Allons-nous confier aux seuls Britanniques le soin de décider, par défaut, de notre destin ? Sommes-nous prêts à courir le risque d’une dislocation de l’Union européenne sans prendre à l’avance la moindre initiative pour défendre l’euro ? Aussi incroyable que cela puisse paraître, telle est la voie qu’ont choisie en février dernier les vingt-hui dirigeants européens, y compris le Président de la République et la Chancelière allemande. En bricolant, en dehors du cadre européen, un « arrangement » pour le Royaume-Uni, ils ont non seulement cédé au « retenez moi ou je fais un malheur » de David Cameron mais ils sont passés à côté de l’essentiel : refonder l’Europe sur des bases solides.

Quand on songe à l’histoire de la construction européenne, comme au contexte troublé du temps présent, cet épisode est stupéfiant. Par le passé, malgré bien des vicissitudes, la France portait une ambition européenne. Que reste-t-il du dessein de Monnet et Schuman qui, en 1950, refusaient aux Britanniques un statut spécial pour préserver l’ambition supranationale ? Ou de la résistance du général de Gaulle, opposé à l’entrée de  l’Angleterre dans la Communauté, en 1963, au nom de l’indépendance stratégique de l’Europe ? Existe-t-il encore une vision franco-allemande comme du temps où François Mitterrand et Helmut Kohl, avec leurs partenaires des 12, créaient l’euro ?

Les dirigeants européens ont eu raison de vouloir garder le Royaume-Uni dans l’Union Européenne. Son histoire, son poids dans le monde, ses performances économiques le justifient. Mais peut-on, à cette fin, renier les règles de l’UE et sacrifier sa substance ? La finalité de l’entreprise est brouillée : une « union sans cesse plus étroite », pour certains seulement ? Un marché intérieur sans les services financiers ? Une démocratie européenne bridée par les vetos des Parlements nationaux ? Du projet volontaire, liant des membres égaux en droit, on passe à une Europe où les plus puissants picorent leurs devoirs à leur guise. Les dirigeants de la zone euro ont même accepté, ce qui est un comble, qu’un pays refusant définitivement la monnaie unique continue de participer aux décisions la concernant. Et la France devrait payer encore 1,6 milliard d’euros par an pour un « rabais britannique » injustifié.

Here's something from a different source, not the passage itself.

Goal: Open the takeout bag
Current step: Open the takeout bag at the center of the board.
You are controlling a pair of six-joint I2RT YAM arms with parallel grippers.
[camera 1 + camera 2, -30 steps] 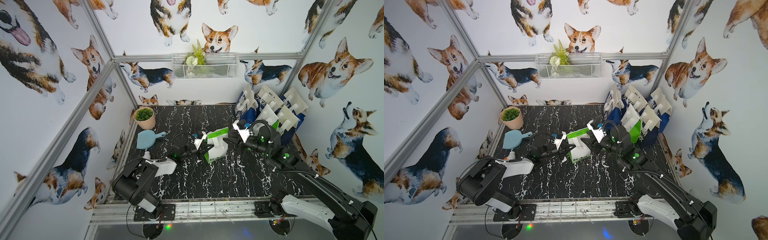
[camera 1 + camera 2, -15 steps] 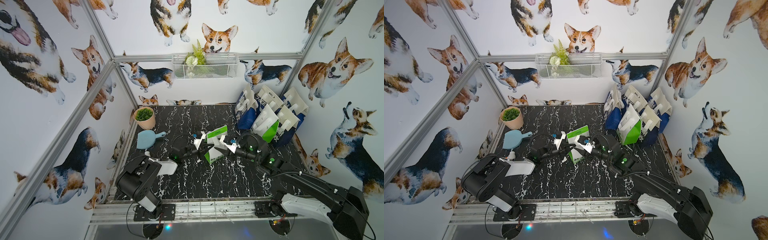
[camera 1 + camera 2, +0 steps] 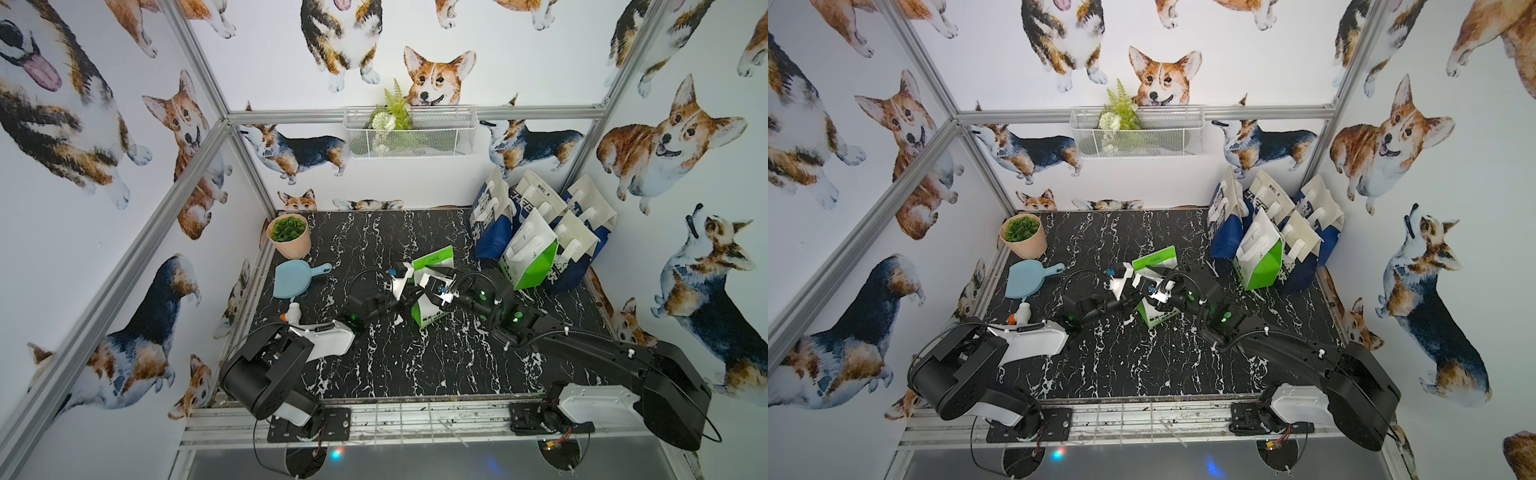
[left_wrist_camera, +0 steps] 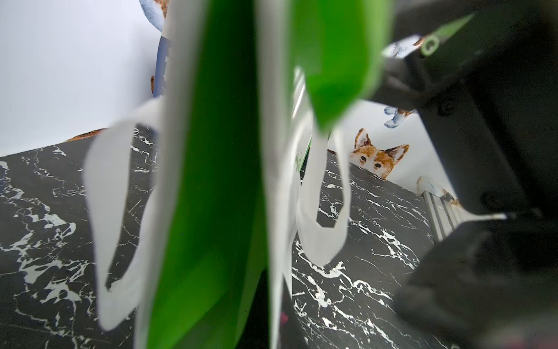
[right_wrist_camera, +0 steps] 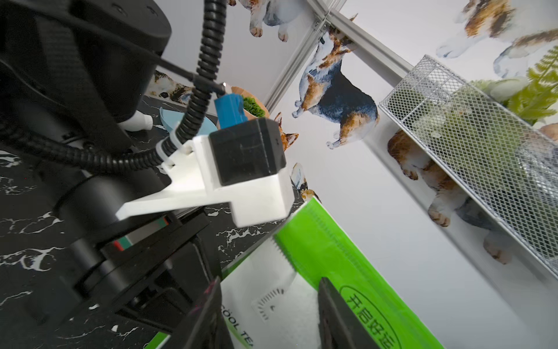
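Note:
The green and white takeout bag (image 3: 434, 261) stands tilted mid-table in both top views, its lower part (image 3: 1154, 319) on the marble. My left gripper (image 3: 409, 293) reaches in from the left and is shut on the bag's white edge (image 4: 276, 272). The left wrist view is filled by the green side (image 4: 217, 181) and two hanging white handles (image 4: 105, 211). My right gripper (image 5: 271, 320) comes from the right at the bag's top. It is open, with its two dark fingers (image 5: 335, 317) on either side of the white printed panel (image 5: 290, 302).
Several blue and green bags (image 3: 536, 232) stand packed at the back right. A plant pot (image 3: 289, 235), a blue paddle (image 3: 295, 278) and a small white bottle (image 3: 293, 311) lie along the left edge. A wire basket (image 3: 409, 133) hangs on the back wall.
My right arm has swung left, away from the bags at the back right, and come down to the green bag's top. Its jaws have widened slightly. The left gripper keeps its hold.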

Le problème de l’UE n’est pas tant ce qu’elle est que ce qu’elle n’est toujours pas. On lui reproche souvent ce qu’en l’état du droit, elle ne peut pas faire, ce que les gouvernements nationaux refusent obstinément qu’elle fasse : on s’étonne de son impuissance sans l’avoir jamais dotée d’une police aux frontières et d’un embryon de défense. On pleure les failles de la gouvernance de l’euro, tout en violant les règles existantes et en refusant politiques macro-économiques et budget communs. Trouver un meilleur équilibre entre le marché et la lutte contre les inégalités, entre un commerce ouvert et une concurrence déloyale, voilà les ouvrages à remettre sur le métier, à 28, à 19, à quelques uns, peu importe, avec une oreille attentive aux doutes des Européens mais sans complaisance car le monde ne nous attend pas.

L’arrangement britannique le prouve : quand la souveraineté est déléguée par les États, le malaise ne vient pas seulement de « Bruxelles ». Dans cette affaire, la Commission et le Parlement européen n’ont pas joué leur rôle mais l’arrangement a été conclu par des dirigeants nationaux qui, loin de piloter l’UE dans l’intérêt général, l’ont largement perdu de vue.

Si, le 23 juin, les Britanniques choisissent de quitter l’UE, une stratégie s’impose d’urgence pour préserver nos intérêts politiques et financiers. S’ils décident de rester membres de l’UE, l’accord de février, juridiquement ambigu, politiquement déséquilibré, ne saurait pas non plus servir d’horizon durable.